Saturday, August 30, 2008

I hope they serve beer on Mega Bus.

I do not trust Sarah Palin's eyebrows. But I guess that's sort of a non-issue.

I'm seriously considering reading I Hope They Serve Beer in Hell out of pure curiosity. I'm positive I will hate it. I'm sure I will ultimately be worse off as a person for having read it, but the time I've spent mulling over the mere possibility of reading is infinitely greater than the time it would take to find the corner of Borders least littered with empty Frappucino cups and subscription cards and just. read. it. Maybe not even cover to cover. My younger brother, who fits squarely into Tucker Max's intended demographic, couldn't even give it two complete thumbs up. That either says a lot for the caliber of my family's general intellect or not much for the book. I'd like to think it's a combination of the two.

(Note: I just took a ten-minute hiatus from writing to peruse Tucker's Flickr account. But I was making fun the entire time! In my head!)

I decided to dip my toes into the lukewarm pond of discount domestic travel last night and take Mega Bus home for the first time ever. My bus was supposed to leave Chicago's Union Station at 11:55 and reach St.
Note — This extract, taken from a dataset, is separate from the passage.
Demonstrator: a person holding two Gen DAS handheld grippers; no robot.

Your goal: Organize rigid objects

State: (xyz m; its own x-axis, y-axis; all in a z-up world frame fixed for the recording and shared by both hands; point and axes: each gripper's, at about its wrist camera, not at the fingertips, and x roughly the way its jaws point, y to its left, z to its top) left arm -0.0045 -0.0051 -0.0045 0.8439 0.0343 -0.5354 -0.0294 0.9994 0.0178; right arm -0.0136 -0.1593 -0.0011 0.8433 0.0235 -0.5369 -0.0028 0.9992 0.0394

Louis's Union Station at 5:25 this morning. However, it was an hour late, so I ended up spending the end of my Friday night and the beginning of my Saturday morning talking to an...

(Gross. I can't stop, and these pictures aren't even interesting.)

...older woman about her grandchildren and watching a drunk couple stop kissing and stumbling long enough for the guy to board his bus to Toledo. Due to recent events (aherm), I was a little nervous about taking a bus. At night. Next to strangers who may or may not feel it necessary to harm me or at least just stare a lot. However, once the bus started moving, and I began to doze, I realized it was the people around me who were in danger... at least in danger of being made to feel uncomfortable. I've been having nightmares lately, and it's not unusual for me to wake up saying something nonsensical (confusing) or crying (awkward). I would sleep in five-minute increments and then spend the next half hour trying to discern whether or not I'd done anything crazy in my sleep.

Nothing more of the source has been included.